Sua expressão adquiriu uma gravidade serena.

— Há algo que você precisa compreender. A existência física tem seus próprios tempos. O nascimento e a morte fazem parte de uma ordem que nem sempre está ao alcance de vocês compreender. No entanto, o livre-arbítrio permite que uma pessoa tente antecipar, pelas próprias mãos, o momento de abandonar o mundo terreno.

Fez uma pausa antes de continuar.

— Por isso existem espíritos especializados em acompanhar essas situações. Respeito a sua liberdade, Maria, mas também tenho a responsabilidade de auxiliá-la e ajudá-la a compreender as consequências da sua decisão.

Olhou para ela com ternura.

— A autodestruição não resolve aquilo que a provoca. Apenas transfere o conflito para outro estado. Foi por isso que vim até você.

Maria baixou o olhar, pensativa.

— Você percebeu que o amor é uma das forças mais poderosas que existem? — perguntou Ángel. — O afeto que dona Ana sente pelo filho, o amor de Alberto pelo pai, a preocupação que ela demonstrou por você… nada disso desaparece.

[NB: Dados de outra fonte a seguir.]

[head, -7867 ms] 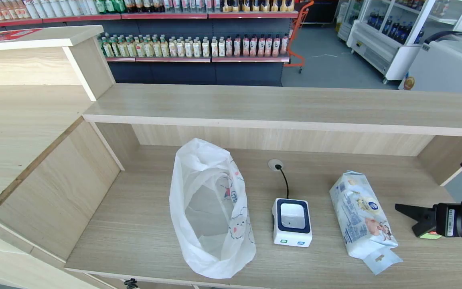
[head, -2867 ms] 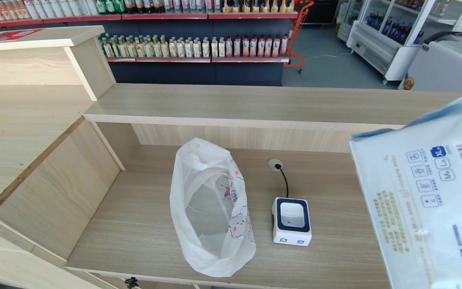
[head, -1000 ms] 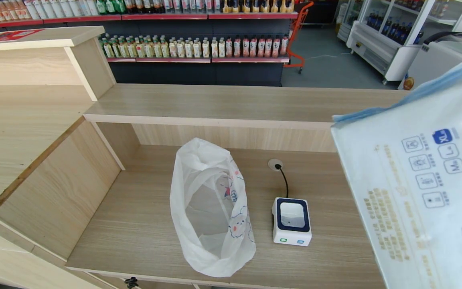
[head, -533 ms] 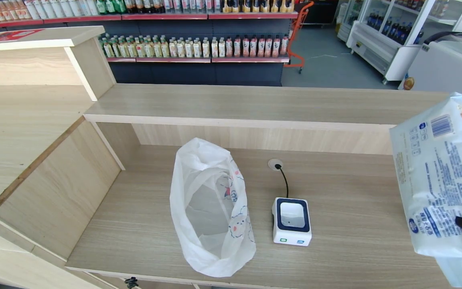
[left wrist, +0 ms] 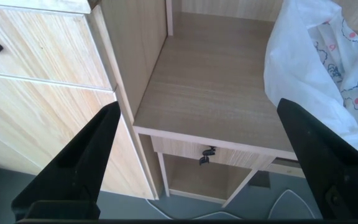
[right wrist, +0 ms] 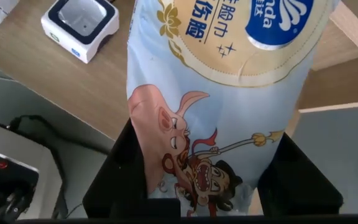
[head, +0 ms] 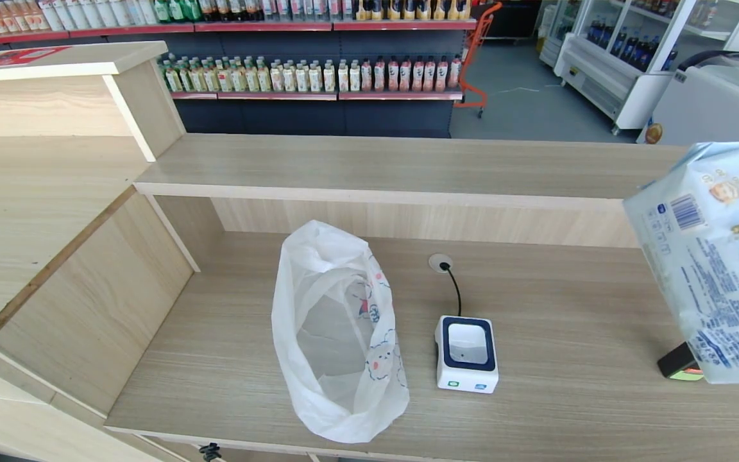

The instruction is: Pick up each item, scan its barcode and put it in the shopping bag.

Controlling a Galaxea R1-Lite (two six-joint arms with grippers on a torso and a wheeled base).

Depois de alguns instantes tentando organizar os pensamentos, Maria respondeu:

— Estou começando a acreditar no que você diz. Depois de tudo o que vivi na residência, fica difícil negar. A experiência mexeu muito comigo, e ainda preciso de tempo para assimilá-la.

— Isso é um bom sinal.

— Suponho que a confusão me obrigue a pensar. Mas espero que você não tenha voltado para me dar uma bronca ou me ameaçar com todo tipo de castigo caso eu me recuse a voltar.

Ángel negou suavemente com a cabeça.

— Nada poderia estar mais distante da minha intenção. Eu já expliquei que não pretendo anular a sua vontade. Minha obrigação é mostrar aquilo que você precisa conhecer. A decisão final continuará sendo sua.

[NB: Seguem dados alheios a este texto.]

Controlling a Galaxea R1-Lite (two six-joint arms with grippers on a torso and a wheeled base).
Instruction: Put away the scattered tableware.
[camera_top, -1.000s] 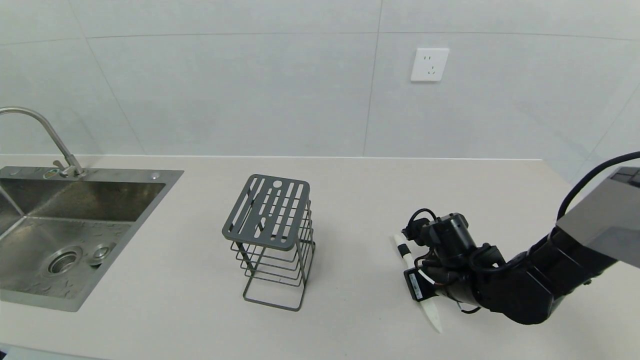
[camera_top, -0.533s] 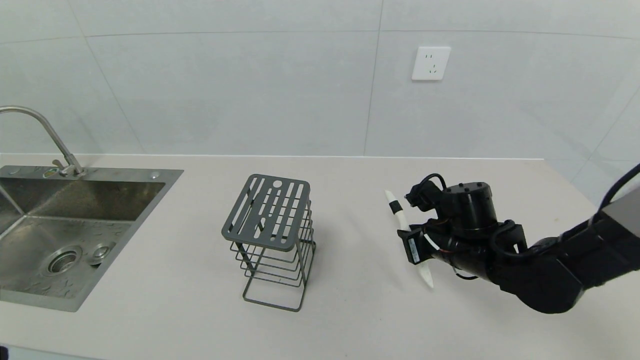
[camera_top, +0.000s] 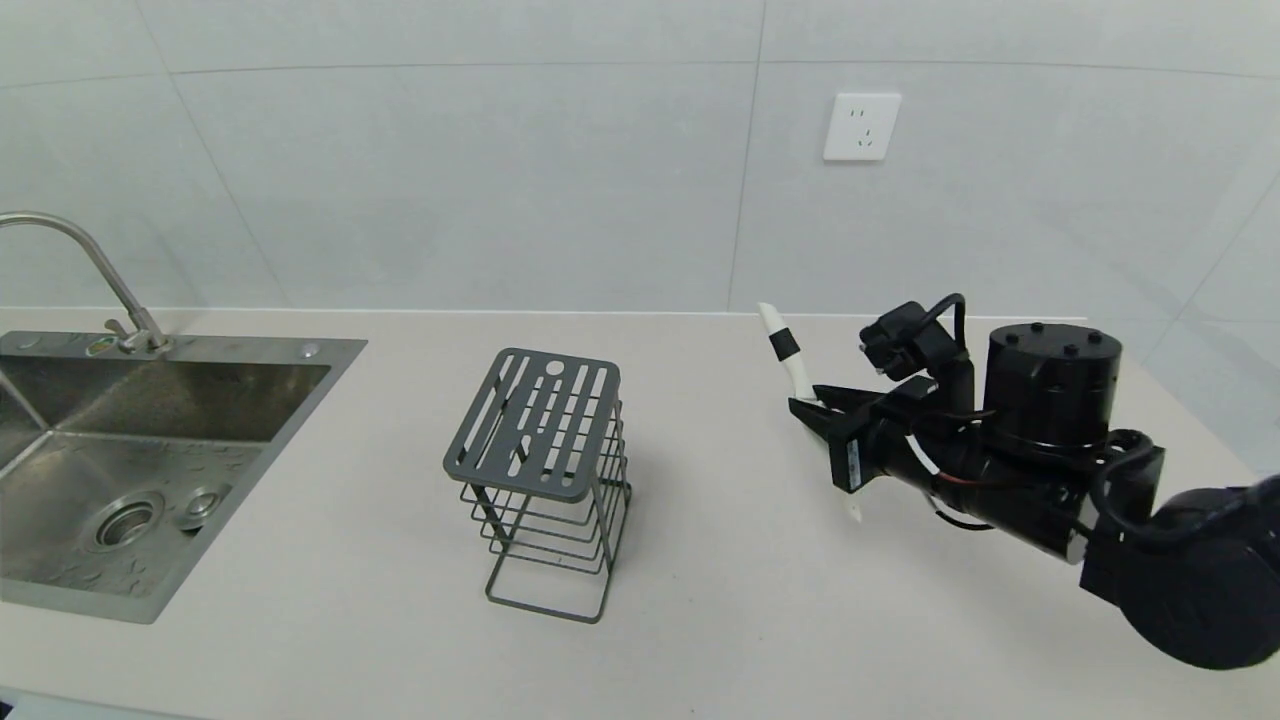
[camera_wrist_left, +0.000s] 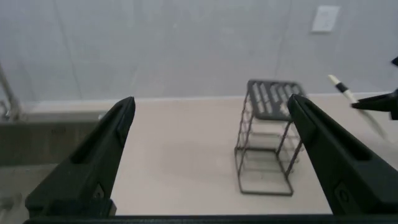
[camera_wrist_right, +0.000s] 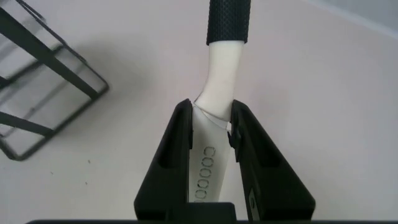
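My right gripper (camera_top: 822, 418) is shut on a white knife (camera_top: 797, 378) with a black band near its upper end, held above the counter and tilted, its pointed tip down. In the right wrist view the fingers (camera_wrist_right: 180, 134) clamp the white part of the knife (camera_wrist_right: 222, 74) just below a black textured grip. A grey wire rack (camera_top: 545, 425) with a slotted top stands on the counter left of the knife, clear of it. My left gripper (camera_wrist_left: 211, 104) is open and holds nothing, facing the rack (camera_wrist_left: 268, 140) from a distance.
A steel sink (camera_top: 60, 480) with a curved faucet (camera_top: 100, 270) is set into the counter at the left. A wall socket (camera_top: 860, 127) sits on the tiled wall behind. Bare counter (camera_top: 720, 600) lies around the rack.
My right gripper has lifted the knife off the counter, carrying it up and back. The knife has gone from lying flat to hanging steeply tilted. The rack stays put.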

Maria o encarou com desconfiança.

— Então por que você voltou?

— Porque chegou o momento de você enfrentar a segunda prova.

Ela abriu um pouco os olhos.

— A segunda?

— Isso mesmo. Embora você não consiga me ver durante a experiência, permanecerei perto. Vou observá-la e velar por você.

A expressão de Ángel ficou mais séria.

— Mas preciso adverti-la de uma coisa: a intensidade irá aumentar. A primeira prova tinha a finalidade de prepará-la, de formular as perguntas iniciais. A partir de agora, a carga emocional será maior.

Maria engoliu em seco.

— Isso não parece muito tranquilizador.

— Desafios difíceis exigem respostas profundas. E é isso que precisamos descobrir: se o seu desejo de abandonar a vida é realmente firme ou se, em algum recanto da sua alma, ainda existe uma razão para voltar.

O resplendor que envolvia Ángel pareceu crescer.

— É justo, não acha?

Maria não respondeu.

Pela primeira vez, sentiu medo do que poderia encontrar do outro lado daquela nova prova.